Plusieurs preuves récentes ont mis en évidence que Hp peut modifier la composition du microbiote gastrique et que les changements qui en résultent peuvent jouer un rôle dans le développement de maladies liées à Hp. L’interaction entre l’hôte, le microbiote et Hp dans la pathogenèse de ces conditions doit encore être entièrement élucidée .
La colonisation par Hp peut provoquer une gastrite chronique, un ulcère peptique, une gastrite atrophique, un adénocarcinome gastrique et un lymphome du tissu lymphoïde associé à la muqueuse (MALT) . La gastrite à Hp est considérée comme une maladie infectieuse quels que soient les symptômes et le stade de la maladie, et un traitement d’éradication est fortement recommandé. Cependant, une émergence rapide de bactéries résistantes aux antibiotiques est en train de devenir l’un des problèmes de santé publique les plus critiques au monde, et donc, le choix des options thérapeutiques pour le traitement de l’infection à Hp est confronté à ce dilemme .
Dans ce contexte, l’utilisation de probiotiques, définis comme des « micro-organismes vivants qui, lorsqu’ils sont administrés en quantités adéquates, confèrent un avantage pour la santé de l’hôte » peut être utile pour leur activité antibactérienne contre Hp et pour l’interaction avec l’écosystème complexe de l’hôte .

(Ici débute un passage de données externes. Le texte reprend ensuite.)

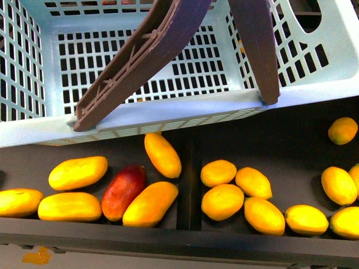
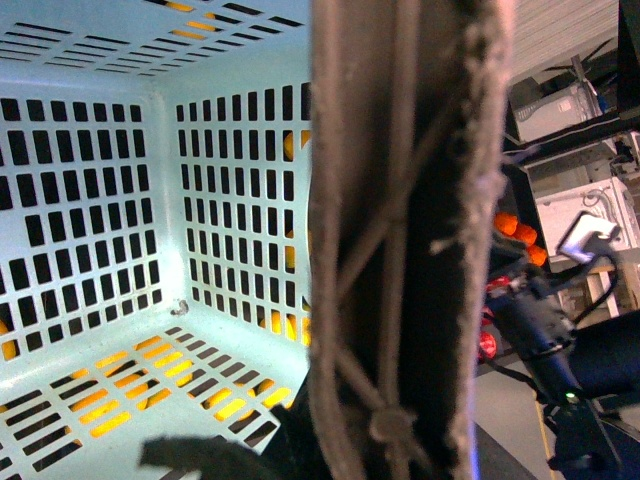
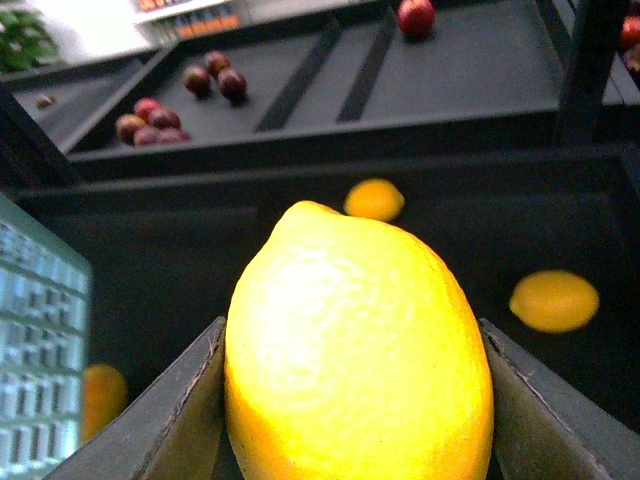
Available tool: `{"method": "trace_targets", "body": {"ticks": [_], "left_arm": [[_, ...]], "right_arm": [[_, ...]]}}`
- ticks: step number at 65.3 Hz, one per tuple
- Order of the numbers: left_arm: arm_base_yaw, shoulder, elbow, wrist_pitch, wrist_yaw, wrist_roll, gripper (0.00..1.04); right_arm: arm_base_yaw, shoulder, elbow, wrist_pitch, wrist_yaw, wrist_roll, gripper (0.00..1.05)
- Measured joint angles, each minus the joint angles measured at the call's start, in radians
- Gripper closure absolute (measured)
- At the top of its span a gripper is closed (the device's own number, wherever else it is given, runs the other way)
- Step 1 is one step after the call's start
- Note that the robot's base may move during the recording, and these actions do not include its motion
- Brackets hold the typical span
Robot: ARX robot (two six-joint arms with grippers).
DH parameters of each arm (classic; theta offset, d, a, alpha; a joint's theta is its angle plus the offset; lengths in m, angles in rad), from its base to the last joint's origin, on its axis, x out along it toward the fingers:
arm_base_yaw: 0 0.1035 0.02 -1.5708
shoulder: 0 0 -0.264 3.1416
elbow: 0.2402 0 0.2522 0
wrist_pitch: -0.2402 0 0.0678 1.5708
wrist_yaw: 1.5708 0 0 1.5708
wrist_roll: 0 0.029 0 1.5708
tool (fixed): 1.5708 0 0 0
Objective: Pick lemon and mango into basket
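Right claw clenched on the lemon, off the dark shelf | left claw: grip not tellable, brown handle filled its view | basket floor bare: lemon picked, not yet dropped; mango lay at basket's 7 o'clock, untouched | front view showed no arm; only right wrist view showed the held lemon.
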Motion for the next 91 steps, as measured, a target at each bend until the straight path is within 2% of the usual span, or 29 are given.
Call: {"method": "trace_targets", "body": {"ticks": [11,24,49,64,80,91], "left_arm": [[0.0,0.0,0.0,0.0,0.003,0.0,1.0],[0.0,0.0,0.0,0.0,0.003,0.0,1.0],[0.0,0.0,0.0,0.0,0.003,0.0,1.0],[0.0,0.0,0.0,0.0,0.003,0.0,1.0],[0.0,0.0,0.0,0.0,0.002,0.0,1.0],[0.0,0.0,-0.005,-0.002,0.004,-0.001,1.0]], "right_arm": [[0.093,-0.077,0.042,-0.009,0.011,0.101,0.43],[0.197,-0.105,0.061,-0.025,0.006,0.144,0.43],[0.378,-0.094,0.079,-0.074,0.019,0.106,0.43],[0.449,-0.047,0.079,-0.083,0.063,0.069,0.43],[0.476,-0.029,0.079,-0.136,0.098,0.035,0.08],[0.447,-0.068,0.074,-0.145,0.167,0.039,0.09]]}}
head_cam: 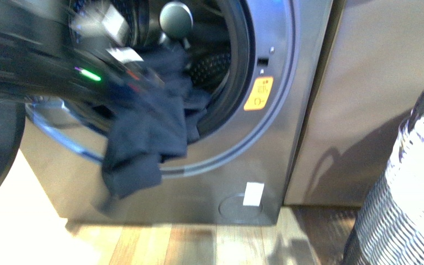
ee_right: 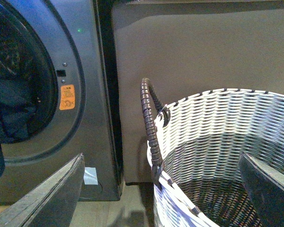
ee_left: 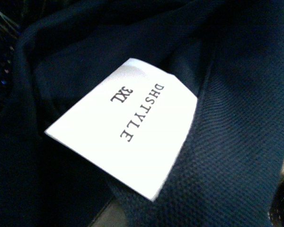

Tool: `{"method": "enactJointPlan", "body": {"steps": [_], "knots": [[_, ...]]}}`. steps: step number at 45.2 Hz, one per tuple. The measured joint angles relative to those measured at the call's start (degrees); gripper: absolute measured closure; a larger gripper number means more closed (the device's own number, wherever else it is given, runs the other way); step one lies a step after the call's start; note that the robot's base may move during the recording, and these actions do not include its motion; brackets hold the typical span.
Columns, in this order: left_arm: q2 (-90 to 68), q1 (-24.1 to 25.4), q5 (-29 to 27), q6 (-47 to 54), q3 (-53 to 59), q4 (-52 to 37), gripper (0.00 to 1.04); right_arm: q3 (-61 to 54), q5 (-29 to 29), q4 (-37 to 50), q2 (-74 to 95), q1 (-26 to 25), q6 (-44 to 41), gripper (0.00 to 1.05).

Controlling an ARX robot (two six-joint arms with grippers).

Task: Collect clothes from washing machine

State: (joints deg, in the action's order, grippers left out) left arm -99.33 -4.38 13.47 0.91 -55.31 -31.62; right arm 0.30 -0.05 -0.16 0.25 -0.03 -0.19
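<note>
By the white woven basket, the right gripper is held wide open. Beyond, the dark navy limp garment is draped over the drum lip of the grey metal washing machine; left gripper's state can't be told. Pull-out step judged in hand; next, garment must be drawn clear to basket.

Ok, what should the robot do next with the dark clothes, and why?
Probably pull the dark navy soft garment fully out of the grey front-loading washing machine: half hangs over the rim, the rest lies in the drum, and the white woven basket waits at its right.
</note>
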Motion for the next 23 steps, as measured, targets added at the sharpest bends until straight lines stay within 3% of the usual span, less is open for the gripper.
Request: {"method": "enactJointPlan", "body": {"steps": [15, 23], "knots": [[23.8, 2.58, 8.33, -2.21, 5.27, 1.22, 0.89, 0.0, -0.02, 0.0, 0.0, 0.0, 0.0, 0.07], [33.99, -0.63, 10.45, -2.43, 0.46, 4.74, 0.89, 0.0, 0.0, 0.0, 0.0, 0.0, 0.0, 0.07]]}}
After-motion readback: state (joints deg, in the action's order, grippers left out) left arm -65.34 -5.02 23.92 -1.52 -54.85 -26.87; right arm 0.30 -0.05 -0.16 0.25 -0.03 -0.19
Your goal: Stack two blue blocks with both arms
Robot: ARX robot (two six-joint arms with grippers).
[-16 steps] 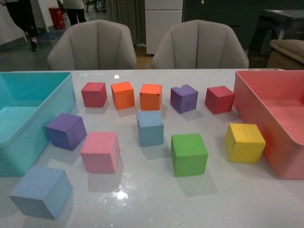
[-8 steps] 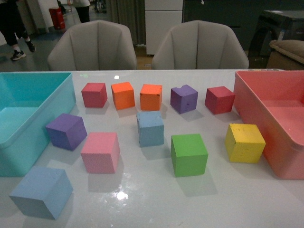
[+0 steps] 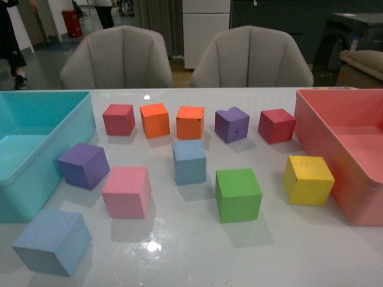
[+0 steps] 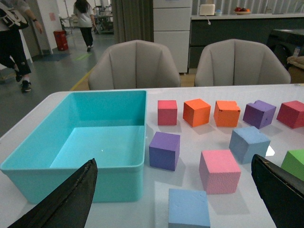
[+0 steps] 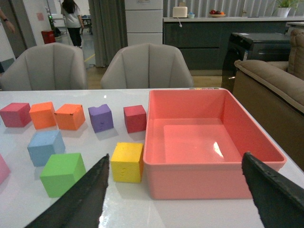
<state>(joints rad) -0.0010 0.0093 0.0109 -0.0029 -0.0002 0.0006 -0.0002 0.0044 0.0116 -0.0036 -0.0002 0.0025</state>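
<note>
Front view: blue block (image 3: pixel 52 241) at near table (image 3: pixel 269 251) corner by bin (image 3: pixel 24 197), second blue block (image 3: pixel 190 160) centre, well apart. Empty left gripper (image 4: pixel 173 161) and right gripper (image 5: pixel 175 158) spread wide. Pre-grasp stage; next, probably each grabs one.

Front view: from the robot's body, raised, facing across the tabletop (image 3: pixel 251 257) toward 2 grey chairs (image 3: pixel 116 57); no fingers in frame.
Left wrist view: low and close, facing the same chairs; left fingers (image 4: pixel 71 199) spread wide nearest the lens, teal bin (image 4: pixel 118 183) just beyond 1 finger.
Right wrist view: low, same heading; right fingers (image 5: pixel 78 199) spread wide, pink bin (image 5: pixel 199 183) beyond and between them.
Front and left wrist share: teal bin, purple block (image 4: pixel 164 150), near blue block (image 4: pixel 189 208).
Front and right wrist share: pink bin, yellow block (image 5: pixel 127 162).
All 3 share: middle blue block (image 3: pixel 190 160), chairs.
</note>
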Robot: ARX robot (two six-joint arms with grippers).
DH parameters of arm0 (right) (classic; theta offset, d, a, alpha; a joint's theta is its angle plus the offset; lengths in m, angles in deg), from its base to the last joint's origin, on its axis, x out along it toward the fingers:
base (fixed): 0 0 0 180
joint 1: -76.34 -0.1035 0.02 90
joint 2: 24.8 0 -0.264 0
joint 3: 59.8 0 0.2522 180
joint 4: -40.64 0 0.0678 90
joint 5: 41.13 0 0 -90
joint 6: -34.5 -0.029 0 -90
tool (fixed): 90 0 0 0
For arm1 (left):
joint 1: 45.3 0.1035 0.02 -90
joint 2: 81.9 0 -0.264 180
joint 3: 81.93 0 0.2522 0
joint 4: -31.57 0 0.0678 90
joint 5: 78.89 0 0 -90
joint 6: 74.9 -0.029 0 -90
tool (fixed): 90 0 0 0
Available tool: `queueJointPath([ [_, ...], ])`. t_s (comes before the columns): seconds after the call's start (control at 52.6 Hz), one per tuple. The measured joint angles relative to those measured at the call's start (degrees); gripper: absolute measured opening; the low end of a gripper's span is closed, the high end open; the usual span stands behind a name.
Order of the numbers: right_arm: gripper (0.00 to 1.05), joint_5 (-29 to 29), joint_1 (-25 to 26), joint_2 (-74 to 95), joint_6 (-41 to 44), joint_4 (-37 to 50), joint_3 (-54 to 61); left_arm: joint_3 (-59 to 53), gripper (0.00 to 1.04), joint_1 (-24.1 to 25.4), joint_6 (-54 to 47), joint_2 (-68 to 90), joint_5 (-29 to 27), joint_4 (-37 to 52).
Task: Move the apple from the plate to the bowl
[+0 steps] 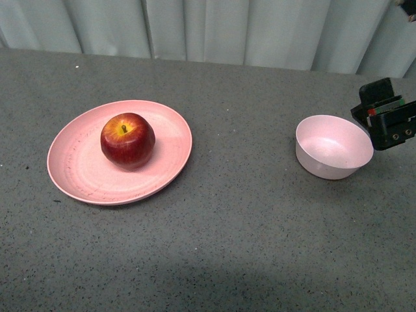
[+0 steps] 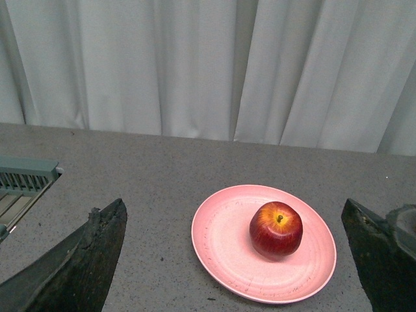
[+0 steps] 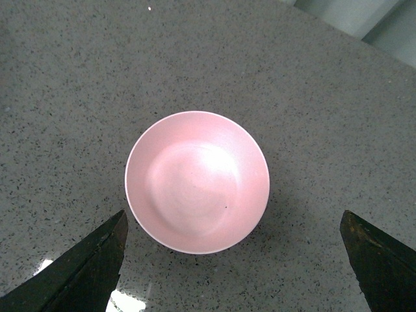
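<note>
The dark-red apple [image 1: 127,140] with a yellow patch round its stem sits upright on the wide salmon-pink plate [image 1: 71,175] at the left of the table. At the right stands the small pale pink bowl [image 1: 335,146], with nothing in it. My right gripper [image 1: 386,120] hovers just beside the bowl's right rim. From the right wrist, that gripper [image 3: 233,213] is open above the bowl [image 3: 195,182]. The left gripper [image 2: 233,203] is open and well short of the plate [image 2: 227,260] and the apple [image 2: 276,229]. It is out of the front view.
The tabletop [image 1: 247,227] is grey speckled stone, backed by a pale curtain [image 1: 208,29]. A grey-green slatted object [image 2: 23,179] lies at the table's edge in the left wrist view.
</note>
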Motion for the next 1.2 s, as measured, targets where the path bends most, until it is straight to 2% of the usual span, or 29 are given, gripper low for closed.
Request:
queueJointPath([
  [0.571, 0.95, -0.31, -1.92, 13.84, 4.46, -6.88, -12.39, 0.00, 0.98, 0.00, 0.00, 0.00, 0.00, 0.00],
  [1.199, 0.95, -1.09, -8.13, 27.10, 7.17, -14.75, -22.73, 0.00, 0.98, 0.00, 0.00, 0.00, 0.00, 0.00],
])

Les propriétés bénéfiques des probiotiques sur l’environnement microbiologique de l’hôte peuvent être associées à leurs effets potentiels sur la microflore digestive et le système immunitaire intestinal qui incluent leur capacité à entrer en compétition avec les pathogènes intestinaux, à augmenter la sécrétion d’IgA, à moduler l’expression et la sécrétion de l’ARNm des cytokines, à stimuler la production de mucines, de bactériocines et d’acide lactique et à moduler la croissance du microbiote .
L’objectif de cette revue est de fournir un aperçu des changements dans la composition du microbiote gastrique au cours de l’infection par Hp, puis d’évaluer le rôle potentiel des probiotiques dans la dysbiose et l’éradication induites par Hp. Une évaluation critique des preuves de la recherche clinique sur les données concernant Hp et la composition du microbiote gastrique et sur l’efficacité des probiotiques pour traiter l’infection à Hp et prévenir les effets secondaires de la thérapie antimicrobienne a été réalisée. La recherche a été limitée aux manuscrits complets en langue anglaise.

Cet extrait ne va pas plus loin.